## Assignment
From the data that follows, print exactly the lines starting at the one containing "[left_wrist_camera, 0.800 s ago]" and ending at the one containing "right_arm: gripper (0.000"; include both of them and nothing more.

## Data supplied
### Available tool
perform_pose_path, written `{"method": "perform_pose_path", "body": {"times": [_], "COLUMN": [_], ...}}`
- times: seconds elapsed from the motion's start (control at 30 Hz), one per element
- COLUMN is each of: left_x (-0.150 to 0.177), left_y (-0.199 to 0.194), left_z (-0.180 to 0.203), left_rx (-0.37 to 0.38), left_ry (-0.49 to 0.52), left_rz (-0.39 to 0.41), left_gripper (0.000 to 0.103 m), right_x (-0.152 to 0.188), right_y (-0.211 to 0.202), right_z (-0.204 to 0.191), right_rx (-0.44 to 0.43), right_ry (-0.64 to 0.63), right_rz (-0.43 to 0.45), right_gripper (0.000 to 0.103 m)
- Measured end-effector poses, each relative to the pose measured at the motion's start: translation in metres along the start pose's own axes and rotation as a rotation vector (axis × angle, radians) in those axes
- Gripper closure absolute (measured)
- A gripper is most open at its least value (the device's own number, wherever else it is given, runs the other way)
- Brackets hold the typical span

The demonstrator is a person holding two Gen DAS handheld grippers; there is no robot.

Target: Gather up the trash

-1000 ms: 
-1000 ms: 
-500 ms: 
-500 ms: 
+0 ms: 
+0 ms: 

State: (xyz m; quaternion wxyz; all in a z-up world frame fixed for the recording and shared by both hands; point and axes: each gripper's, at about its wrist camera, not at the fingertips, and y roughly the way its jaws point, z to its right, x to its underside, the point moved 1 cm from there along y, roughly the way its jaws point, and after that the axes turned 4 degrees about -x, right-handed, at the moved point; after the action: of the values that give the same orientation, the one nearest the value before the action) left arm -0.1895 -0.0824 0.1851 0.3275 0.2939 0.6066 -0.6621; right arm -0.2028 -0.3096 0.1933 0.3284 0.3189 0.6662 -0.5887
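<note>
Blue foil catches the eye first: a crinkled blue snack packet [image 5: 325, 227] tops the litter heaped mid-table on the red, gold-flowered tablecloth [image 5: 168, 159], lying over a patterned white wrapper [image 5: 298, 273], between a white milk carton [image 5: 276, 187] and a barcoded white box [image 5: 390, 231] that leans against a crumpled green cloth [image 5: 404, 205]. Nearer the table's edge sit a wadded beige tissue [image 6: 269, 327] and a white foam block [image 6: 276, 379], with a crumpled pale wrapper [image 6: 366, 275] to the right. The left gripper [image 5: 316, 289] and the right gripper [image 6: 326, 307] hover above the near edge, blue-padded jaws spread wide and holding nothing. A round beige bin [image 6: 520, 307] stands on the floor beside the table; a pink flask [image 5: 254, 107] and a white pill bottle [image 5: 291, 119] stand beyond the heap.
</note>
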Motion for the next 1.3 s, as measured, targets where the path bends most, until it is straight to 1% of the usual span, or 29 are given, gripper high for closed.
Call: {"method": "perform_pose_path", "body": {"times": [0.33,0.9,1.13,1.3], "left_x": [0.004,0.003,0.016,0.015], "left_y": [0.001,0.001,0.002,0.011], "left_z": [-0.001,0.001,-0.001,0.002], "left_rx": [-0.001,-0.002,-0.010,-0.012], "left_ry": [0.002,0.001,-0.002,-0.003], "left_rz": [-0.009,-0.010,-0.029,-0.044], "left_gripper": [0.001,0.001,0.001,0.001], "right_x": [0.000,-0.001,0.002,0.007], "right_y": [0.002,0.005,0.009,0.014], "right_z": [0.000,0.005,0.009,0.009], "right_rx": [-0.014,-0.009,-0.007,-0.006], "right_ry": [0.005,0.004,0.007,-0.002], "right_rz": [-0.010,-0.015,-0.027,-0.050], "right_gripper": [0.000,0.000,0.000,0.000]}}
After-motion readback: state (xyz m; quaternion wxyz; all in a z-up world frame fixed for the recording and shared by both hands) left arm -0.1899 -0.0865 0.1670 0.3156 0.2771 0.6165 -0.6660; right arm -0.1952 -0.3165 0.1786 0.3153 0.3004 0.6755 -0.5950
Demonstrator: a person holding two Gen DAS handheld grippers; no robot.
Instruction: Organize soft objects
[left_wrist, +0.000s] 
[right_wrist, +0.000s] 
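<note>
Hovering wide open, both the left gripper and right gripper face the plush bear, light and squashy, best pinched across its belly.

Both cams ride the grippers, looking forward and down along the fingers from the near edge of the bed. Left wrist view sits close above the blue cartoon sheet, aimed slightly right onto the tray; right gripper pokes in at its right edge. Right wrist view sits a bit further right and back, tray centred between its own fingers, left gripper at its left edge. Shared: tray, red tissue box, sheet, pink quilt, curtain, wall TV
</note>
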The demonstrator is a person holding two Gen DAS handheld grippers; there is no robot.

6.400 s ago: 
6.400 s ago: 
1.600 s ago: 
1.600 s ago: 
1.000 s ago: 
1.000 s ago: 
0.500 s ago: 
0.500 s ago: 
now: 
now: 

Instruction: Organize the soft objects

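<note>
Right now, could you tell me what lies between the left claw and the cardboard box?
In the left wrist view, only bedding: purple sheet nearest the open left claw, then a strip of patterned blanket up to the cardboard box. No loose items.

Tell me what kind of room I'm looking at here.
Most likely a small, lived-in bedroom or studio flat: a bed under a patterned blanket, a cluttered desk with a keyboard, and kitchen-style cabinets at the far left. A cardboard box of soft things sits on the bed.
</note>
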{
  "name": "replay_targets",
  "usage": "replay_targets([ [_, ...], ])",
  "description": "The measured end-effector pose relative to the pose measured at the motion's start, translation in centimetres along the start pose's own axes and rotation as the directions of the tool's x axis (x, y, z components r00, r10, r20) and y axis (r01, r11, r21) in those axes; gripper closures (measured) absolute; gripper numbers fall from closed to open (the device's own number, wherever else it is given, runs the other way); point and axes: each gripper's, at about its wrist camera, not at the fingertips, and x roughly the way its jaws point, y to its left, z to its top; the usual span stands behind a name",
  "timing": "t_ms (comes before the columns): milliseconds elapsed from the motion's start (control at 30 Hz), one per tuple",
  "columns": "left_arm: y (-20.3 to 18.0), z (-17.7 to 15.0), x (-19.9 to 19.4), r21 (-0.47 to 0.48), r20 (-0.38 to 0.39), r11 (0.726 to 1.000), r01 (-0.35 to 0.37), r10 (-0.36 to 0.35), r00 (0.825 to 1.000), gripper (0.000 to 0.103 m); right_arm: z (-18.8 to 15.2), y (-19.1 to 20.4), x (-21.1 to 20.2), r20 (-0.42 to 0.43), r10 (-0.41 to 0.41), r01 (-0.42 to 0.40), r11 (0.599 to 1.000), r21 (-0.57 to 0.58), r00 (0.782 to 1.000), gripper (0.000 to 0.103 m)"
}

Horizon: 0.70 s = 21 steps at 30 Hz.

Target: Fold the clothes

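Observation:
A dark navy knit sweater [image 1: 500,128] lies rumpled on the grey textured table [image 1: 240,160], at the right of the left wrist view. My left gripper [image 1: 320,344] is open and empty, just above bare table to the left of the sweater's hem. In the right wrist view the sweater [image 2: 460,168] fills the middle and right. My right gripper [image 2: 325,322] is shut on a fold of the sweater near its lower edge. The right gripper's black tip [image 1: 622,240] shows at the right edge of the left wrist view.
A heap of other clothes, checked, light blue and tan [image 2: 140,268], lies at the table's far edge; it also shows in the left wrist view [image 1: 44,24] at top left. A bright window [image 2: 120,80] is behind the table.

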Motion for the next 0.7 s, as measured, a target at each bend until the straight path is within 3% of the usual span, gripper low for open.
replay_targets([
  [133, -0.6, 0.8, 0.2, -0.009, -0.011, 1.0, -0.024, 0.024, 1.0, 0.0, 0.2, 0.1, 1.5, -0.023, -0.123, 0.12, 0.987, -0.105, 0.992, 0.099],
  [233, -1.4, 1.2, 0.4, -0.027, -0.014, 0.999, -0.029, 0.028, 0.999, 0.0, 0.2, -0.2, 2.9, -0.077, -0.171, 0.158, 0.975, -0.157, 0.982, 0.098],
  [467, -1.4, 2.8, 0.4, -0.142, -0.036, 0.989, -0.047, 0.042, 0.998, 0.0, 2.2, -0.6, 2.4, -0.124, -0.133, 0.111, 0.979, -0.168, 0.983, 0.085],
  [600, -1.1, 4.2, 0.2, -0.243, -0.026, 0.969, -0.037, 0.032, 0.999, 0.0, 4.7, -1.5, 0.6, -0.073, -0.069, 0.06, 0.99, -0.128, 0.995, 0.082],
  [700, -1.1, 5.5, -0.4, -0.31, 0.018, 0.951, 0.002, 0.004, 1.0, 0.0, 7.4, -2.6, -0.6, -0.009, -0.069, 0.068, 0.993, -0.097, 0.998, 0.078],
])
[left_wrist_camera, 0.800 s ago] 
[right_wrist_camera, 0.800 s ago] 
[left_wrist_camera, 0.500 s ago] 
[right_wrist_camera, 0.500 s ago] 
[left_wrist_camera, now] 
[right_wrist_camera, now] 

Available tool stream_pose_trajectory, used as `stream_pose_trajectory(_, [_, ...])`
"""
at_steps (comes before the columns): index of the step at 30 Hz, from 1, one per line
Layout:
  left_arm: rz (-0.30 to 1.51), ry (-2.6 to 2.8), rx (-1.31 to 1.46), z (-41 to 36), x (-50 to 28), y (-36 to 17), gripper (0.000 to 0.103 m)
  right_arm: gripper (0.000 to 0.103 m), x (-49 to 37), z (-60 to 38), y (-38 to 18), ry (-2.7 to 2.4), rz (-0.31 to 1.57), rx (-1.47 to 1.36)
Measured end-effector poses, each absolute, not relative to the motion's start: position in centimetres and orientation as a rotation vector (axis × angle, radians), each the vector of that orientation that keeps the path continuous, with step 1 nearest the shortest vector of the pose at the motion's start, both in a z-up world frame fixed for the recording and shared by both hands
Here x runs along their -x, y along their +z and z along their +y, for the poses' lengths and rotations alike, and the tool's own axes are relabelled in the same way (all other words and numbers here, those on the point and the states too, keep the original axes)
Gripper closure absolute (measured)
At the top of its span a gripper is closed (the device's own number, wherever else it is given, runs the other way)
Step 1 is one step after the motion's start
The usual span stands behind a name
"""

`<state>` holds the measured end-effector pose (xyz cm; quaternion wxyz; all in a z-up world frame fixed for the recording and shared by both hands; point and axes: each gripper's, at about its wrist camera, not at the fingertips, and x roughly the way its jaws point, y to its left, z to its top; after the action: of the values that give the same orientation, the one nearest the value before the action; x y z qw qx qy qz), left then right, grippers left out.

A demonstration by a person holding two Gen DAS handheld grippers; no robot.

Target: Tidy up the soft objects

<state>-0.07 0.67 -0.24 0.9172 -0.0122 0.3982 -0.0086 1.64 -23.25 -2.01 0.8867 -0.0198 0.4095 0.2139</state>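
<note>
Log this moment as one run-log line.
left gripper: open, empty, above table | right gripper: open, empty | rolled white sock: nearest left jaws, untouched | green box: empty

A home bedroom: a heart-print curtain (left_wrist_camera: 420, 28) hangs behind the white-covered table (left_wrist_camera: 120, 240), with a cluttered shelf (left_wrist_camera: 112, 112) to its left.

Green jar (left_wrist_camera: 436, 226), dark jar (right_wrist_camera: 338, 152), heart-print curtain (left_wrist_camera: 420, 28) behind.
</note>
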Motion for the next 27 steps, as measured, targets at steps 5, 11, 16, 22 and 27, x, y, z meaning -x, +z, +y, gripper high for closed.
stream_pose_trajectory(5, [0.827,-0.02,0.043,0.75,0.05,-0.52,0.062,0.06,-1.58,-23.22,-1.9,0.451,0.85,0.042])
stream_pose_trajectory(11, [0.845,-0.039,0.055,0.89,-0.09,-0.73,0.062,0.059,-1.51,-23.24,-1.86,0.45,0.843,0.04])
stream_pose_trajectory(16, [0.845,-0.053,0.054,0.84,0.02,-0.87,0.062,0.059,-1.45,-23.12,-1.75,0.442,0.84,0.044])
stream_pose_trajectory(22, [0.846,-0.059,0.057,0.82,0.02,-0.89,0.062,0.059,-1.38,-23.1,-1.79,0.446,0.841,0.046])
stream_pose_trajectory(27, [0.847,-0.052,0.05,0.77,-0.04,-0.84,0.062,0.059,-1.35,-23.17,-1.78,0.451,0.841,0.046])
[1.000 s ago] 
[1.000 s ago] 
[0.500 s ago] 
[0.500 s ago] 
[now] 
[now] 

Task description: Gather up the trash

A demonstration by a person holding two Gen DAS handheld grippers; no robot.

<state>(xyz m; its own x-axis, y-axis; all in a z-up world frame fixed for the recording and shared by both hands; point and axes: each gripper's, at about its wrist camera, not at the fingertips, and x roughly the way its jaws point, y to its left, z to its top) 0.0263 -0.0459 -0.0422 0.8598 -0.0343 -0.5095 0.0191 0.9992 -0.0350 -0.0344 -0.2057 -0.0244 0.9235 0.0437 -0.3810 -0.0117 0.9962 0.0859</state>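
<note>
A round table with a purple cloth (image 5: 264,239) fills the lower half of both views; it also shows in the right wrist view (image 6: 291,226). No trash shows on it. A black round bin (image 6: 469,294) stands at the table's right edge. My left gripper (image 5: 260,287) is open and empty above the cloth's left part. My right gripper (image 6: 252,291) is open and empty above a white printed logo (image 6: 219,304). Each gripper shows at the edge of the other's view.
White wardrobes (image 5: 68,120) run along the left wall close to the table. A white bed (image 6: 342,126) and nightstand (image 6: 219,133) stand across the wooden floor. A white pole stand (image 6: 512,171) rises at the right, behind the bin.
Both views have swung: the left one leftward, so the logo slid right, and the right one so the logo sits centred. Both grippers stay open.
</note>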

## Result for this exercise
[left_wrist_camera, 0.800 s ago] 
[right_wrist_camera, 0.800 s ago] 
[left_wrist_camera, 0.500 s ago] 
[right_wrist_camera, 0.500 s ago] 
[left_wrist_camera, now] 
[right_wrist_camera, now] 

Available tool stream_pose_trajectory, used as `stream_pose_trajectory(_, [_, ...])`
"""
at_steps (comes before the columns): index of the step at 30 Hz, from 1, one per line
Layout:
  left_arm: rz (-0.30 to 1.51), ry (-2.6 to 2.8), rx (-1.31 to 1.46), z (-41 to 36), x (-50 to 28), y (-36 to 17), gripper (0.000 to 0.103 m)
  right_arm: gripper (0.000 to 0.103 m), x (-49 to 37), z (-60 to 38), y (-38 to 18), ry (-2.7 to 2.4), rz (-0.31 to 1.57), rx (-1.47 to 1.36)

This exercise is now finished.